--- Work required ---
Repeat the whole listing word for word, skipping pictures.

↓↓↓

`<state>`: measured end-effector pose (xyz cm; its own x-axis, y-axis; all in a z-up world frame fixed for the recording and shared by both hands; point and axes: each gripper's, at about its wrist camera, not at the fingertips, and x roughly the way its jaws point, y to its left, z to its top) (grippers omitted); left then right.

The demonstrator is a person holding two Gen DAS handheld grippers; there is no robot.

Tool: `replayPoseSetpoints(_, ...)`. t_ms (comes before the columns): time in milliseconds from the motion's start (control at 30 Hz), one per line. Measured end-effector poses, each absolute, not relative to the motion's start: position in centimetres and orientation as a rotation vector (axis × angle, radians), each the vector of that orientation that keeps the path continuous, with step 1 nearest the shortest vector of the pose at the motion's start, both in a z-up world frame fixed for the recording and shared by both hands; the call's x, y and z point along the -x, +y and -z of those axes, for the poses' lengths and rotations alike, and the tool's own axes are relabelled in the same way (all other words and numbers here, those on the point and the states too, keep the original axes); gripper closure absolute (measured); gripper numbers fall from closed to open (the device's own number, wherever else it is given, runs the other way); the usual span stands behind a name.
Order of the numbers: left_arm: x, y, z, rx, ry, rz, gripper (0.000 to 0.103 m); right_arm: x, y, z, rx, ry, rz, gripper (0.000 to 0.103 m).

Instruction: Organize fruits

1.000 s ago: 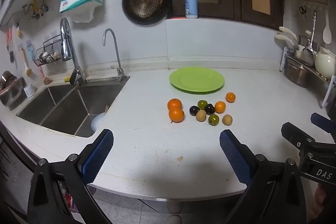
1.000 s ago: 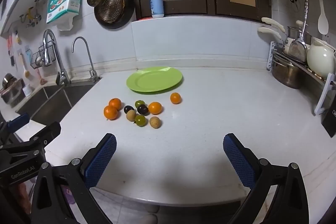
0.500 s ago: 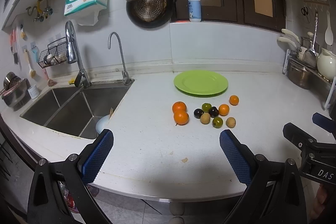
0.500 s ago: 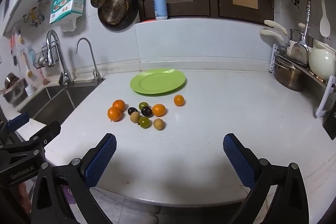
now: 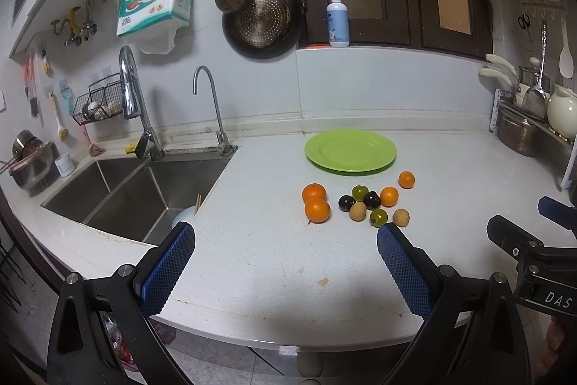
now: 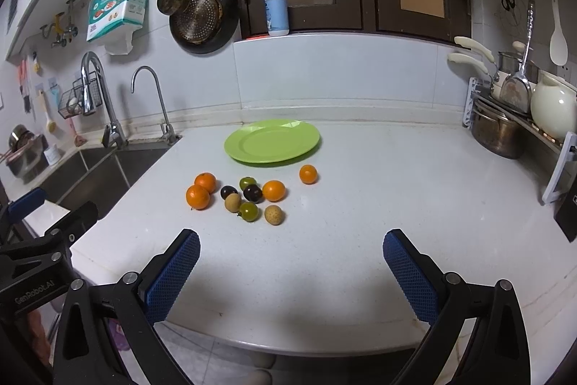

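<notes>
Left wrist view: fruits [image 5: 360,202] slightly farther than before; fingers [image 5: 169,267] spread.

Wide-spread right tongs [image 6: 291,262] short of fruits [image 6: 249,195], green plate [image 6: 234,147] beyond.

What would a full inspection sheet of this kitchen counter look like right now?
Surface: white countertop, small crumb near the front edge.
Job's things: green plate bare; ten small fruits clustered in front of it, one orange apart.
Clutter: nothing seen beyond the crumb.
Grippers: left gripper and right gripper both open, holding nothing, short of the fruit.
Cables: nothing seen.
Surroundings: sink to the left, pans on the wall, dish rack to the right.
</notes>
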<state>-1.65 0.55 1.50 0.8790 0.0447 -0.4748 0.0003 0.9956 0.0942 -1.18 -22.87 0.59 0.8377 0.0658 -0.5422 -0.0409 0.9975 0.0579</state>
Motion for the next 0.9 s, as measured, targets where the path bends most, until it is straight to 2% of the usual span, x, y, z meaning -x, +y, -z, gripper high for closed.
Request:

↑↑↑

--- Reply ---
`<state>`: measured end-effector pose (xyz cm; its own x-axis, y-axis; all in a z-up world frame fixed for the recording and shared by both hands; point and axes: each gripper's, at about its wrist camera, not at the fingertips, and x roughly the way its jaws point, y to its left, z to its top) (grippers omitted); left then right.

The demonstrator is a person holding two Gen DAS handheld grippers; there is no robot.

Tool: `replayPoseSetpoints(_, ...)`. t_ms (comes before the columns): time in milliseconds from the motion's start (control at 30 Hz), one per line. Measured end-effector poses, each absolute, not relative to the motion's start: position in centimetres and orientation as a rotation vector (axis × angle, radians), each the vector of that orientation that keeps the path continuous, with step 1 nearest the shortest vector of the pose at the motion's start, both in a z-up world frame fixed for the recording and shared by both hands; the call's x, y and z point along the -x, +y and -z of those axes, for the poses' lengths and rotations alike, and the tool's own axes are relabelled in the same way (all other words and numbers here, those on the point and the states too, keep the original axes); gripper closure absolute (measured); gripper numbers fall from closed to open (the device's own number, wherever else it is given, runs the other way); the usual span stands behind a name.
Order of the numbers: left_arm: x, y, z, rx, ry, rz, gripper (0.000 to 0.103 m); right_arm: x, y, z, rx, ry, rz, gripper (0.000 to 0.103 m).

Instruction: Organize fruits

1.000 s ago: 
1.000 s ago: 
0.500 s ago: 
0.500 s ago: 
now: 
now: 

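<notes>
Left wrist view: fruits [image 5: 360,202] slightly farther than before; fingers [image 5: 169,267] spread.

Wide-spread right tongs [image 6: 291,262] short of fruits [image 6: 249,195], green plate [image 6: 234,147] beyond.

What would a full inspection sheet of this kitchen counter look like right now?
Surface: white countertop, small crumb near the front edge.
Job's things: green plate bare; ten small fruits clustered in front of it, one orange apart.
Clutter: nothing seen beyond the crumb.
Grippers: left gripper and right gripper both open, holding nothing, short of the fruit.
Cables: nothing seen.
Surroundings: sink to the left, pans on the wall, dish rack to the right.
</notes>
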<state>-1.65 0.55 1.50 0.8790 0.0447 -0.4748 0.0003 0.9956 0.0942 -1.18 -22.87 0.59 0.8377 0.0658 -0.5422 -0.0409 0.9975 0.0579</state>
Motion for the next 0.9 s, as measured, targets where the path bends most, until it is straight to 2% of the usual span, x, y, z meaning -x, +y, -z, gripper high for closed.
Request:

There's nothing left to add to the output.